Qué es Precaución Razonable
La precaución razonable y el miedo científicamente infundado no son lo mismo. Hay ajustes sensatos, de bajo esfuerzo que no cuestan nada y no tienen efectos secundarios, sin requerir creencia en afirmaciones no sustanciadas.
- Evita colocar camas de mascotas directamente contra routers WiFi, no porque se haya probado daño sino porque no hay beneficio en la proximidad y la intensidad de la señal disminuye con la distancia.
- No permitas que las mascotas descansen sobre o contra dispositivos en carga activa durante períodos prolongados; el calor generado es una preocupación más plausible que los campos electromagnéticos.
- Mantén un escepticismo saludable hacia productos comercializados con términos como "protección EMF," "blindaje cuántico" o "biorresonancia" —estos términos no tienen significado científico aceptado en este contexto.
La Conclusión Honesta
El peso actual de la evidencia no respalda la conclusión de que la exposición a campos electromagnéticos residenciales en niveles típicos daña mascotas de compañía.

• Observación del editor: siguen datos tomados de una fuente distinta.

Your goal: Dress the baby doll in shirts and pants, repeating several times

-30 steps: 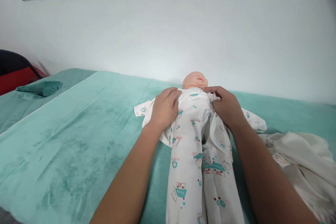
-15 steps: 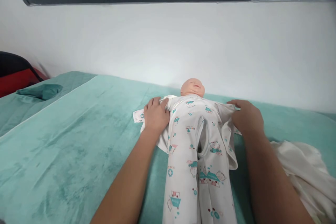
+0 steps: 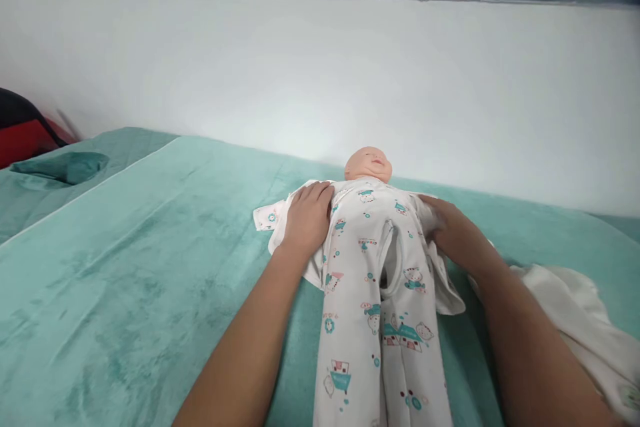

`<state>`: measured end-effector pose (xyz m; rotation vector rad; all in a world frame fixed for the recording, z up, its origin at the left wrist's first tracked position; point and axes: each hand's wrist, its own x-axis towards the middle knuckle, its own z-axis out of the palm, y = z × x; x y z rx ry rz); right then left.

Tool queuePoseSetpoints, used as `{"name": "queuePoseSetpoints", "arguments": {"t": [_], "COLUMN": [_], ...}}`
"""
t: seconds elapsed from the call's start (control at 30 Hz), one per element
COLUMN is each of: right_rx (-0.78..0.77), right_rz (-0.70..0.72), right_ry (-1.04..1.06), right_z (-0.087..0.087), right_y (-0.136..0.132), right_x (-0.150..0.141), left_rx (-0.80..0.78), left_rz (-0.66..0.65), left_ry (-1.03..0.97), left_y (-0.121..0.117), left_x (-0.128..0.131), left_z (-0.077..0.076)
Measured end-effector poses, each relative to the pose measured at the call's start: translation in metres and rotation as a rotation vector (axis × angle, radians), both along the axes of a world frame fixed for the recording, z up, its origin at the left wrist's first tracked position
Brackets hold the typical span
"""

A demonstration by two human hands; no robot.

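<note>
Reaching forward, I put the dial's centre on the doll's chest. Nearest me, toward six o'clock, run the legs of the printed bottoms [image 3: 350,320], lying straight on the green cover [image 3: 150,260], probably so the fabric sits without twists. Farther up, their oval opening faces upward and their top part covers the chest, nearly to the neck. At four o'clock a white cloth [image 3: 565,300] lies crumpled, partly behind my forearm, seemingly kept aside from the clothes.

At nine o'clock my left hand [image 3: 306,220] lies palm down, fingers slightly spread, on the printed shirt [image 3: 273,213] beside the bottoms' edge; I judge it steadies the layers. At three, my right hand [image 3: 453,233] reaches to the doll's shoulder, its fingertips at the cloth there. They are blurred and partly hidden, so I cannot tell whether they pinch it.

The doll's head [image 3: 369,163] is at twelve, clear of the fabric, the white wall [image 3: 200,67] beyond.
</note>
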<state>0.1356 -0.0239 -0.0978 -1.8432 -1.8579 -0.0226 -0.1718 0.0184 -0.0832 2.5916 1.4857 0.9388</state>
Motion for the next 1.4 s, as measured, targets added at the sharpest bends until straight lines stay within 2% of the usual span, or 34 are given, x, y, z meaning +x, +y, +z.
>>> {"name": "queuePoseSetpoints", "arguments": {"t": [0.07, 0.2, 0.3, 0.43, 0.53, 0.6, 0.67, 0.73, 0.8, 0.9, 1.07, 1.13, 1.2, 1.27, 1.33, 1.4], "right_rx": [-0.057, -0.159, -0.201, -0.170, -0.021, 0.099, 0.149, 0.115, 0.077, 0.059, 0.072, 0.087, 0.117, 0.147, 0.130, 0.052], "right_rz": [-0.032, -0.099, -0.243, -0.358, -0.392, -0.317, -0.154, 0.065, 0.209, 0.207, 0.148, 0.078, -0.015, -0.033, 0.069, 0.207], "right_ry": [0.033, -0.057, -0.015, 0.077, 0.140, 0.160, 0.195, 0.225, 0.233, 0.231, 0.227, 0.282, 0.341, 0.359, 0.292, 0.111], "right_z": [-0.004, -0.009, -0.011, 0.000, 0.007, 0.008, 0.005, 0.002, -0.001, -0.004, -0.008, -0.004, 0.006, 0.021, 0.040, 0.058], "right_y": [-0.007, -0.023, -0.032, -0.044, -0.050, -0.051, -0.050, -0.047, -0.044, -0.039, -0.038, -0.042, -0.047, -0.047, -0.038, -0.018], "right_x": [0.017, 0.047, 0.058, 0.046, 0.022, 0.003, -0.016, -0.032, -0.041, -0.040, -0.030, -0.034, -0.046, -0.064, -0.089, -0.116], "left_rx": [-0.030, -0.039, -0.042, -0.068, -0.074, -0.076, -0.075, -0.070, -0.057, -0.028, -0.074, -0.070, -0.030, -0.009, -0.027, -0.047], "left_rz": [0.042, 0.079, 0.085, 0.077, 0.079, 0.085, 0.092, 0.106, 0.126, 0.179, 0.405, 0.380, 0.258, 0.157, 0.148, 0.183], "left_ry": [0.012, 0.023, 0.024, 0.027, 0.030, 0.039, 0.050, 0.056, 0.055, 0.032, -0.094, -0.141, -0.124, -0.064, -0.016, 0.015], "left_y": [0.000, -0.001, -0.002, -0.001, -0.001, -0.001, -0.001, -0.001, 0.000, 0.002, 0.007, 0.007, 0.006, 0.005, 0.005, 0.005], "left_x": [-0.001, -0.003, -0.003, -0.003, -0.002, -0.002, 0.000, 0.003, 0.004, 0.002, -0.014, -0.016, -0.011, -0.005, 0.000, 0.002], "left_z": [0.000, 0.000, 0.000, 0.000, 0.001, 0.001, 0.001, 0.000, 0.000, 0.001, 0.005, 0.006, 0.005, 0.004, 0.003, 0.001]}}
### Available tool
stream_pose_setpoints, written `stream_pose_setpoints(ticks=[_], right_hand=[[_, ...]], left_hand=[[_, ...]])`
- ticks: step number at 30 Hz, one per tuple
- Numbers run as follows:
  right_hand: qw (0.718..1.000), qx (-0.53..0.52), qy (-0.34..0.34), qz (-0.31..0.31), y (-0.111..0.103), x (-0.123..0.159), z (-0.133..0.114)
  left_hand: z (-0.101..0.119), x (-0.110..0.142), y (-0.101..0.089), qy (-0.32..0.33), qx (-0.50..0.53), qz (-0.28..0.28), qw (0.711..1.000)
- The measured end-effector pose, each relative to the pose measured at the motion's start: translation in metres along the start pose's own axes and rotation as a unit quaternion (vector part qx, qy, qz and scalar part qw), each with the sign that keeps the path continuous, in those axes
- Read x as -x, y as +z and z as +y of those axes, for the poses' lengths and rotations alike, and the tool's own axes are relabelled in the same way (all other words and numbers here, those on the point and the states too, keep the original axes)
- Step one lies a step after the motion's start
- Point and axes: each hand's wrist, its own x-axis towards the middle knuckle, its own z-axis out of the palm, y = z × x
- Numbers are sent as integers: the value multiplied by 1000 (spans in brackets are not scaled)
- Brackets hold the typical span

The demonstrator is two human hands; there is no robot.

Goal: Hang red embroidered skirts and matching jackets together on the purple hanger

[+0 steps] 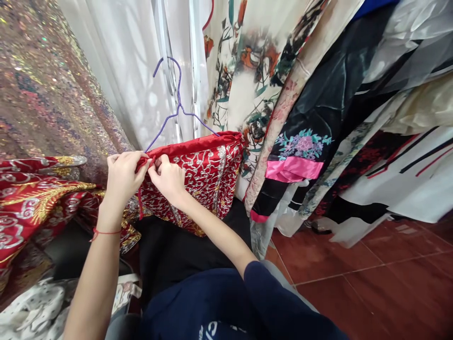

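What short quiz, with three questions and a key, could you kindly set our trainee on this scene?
1. Multiple choice: On which wrist is the thin red string bracelet? A) right B) left C) both

2. True or false: The left hand and the right hand hold opposite ends of the red fabric garment with silver embroidery.

3. Fill in the blank: Just below its embroidered flowers, the black satin garment has a shiny band coloured ____.

Key: 1. B; 2. false, their fingers meet near the same end; 3. pink
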Motion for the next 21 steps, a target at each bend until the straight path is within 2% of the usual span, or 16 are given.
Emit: stream_pose_setpoints(ticks=[5,11,15,19,21], right_hand=[[993,-113,30,-14,1,-4,0],[953,-293,38,-63,14,-1,14],[929,-361,33,-72,36,9,35],[908,-394,103,-102,68,28,61],[906,-388,138,-95,84,42,73]], left_hand=[[1,-1,-2,-4,-2,-1,1000],[8,-1,1,-45,-17,7,999],[11,0,6,-74,5,31,997],[9,-1,9,-92,18,41,995],[8,-1,11,-94,17,42,995]])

La base de investigación es incompleta, y la honestidad intelectual requiere reconocer que la ausencia de evidencia no es lo mismo que evidencia de ausencia —particularmente dado cuán recientes son los entornos WiFi de alta densidad y 5G. Sin embargo, esa misma honestidad intelectual requiere afirmar claramente que las afirmaciones alarmistas que circulan en línea no están respaldadas por datos existentes. Si te preocupa genuinamente la salud de tu mascota en relación con tu entorno doméstico, hablar con tu veterinario y enfocarte en factores bien evidenciados —calidad del aire, pienso, ejercicio, estrés— será considerablemente más productivo que comprar dispositivos de protección. La ciencia debe guiar la precaución, no al revés.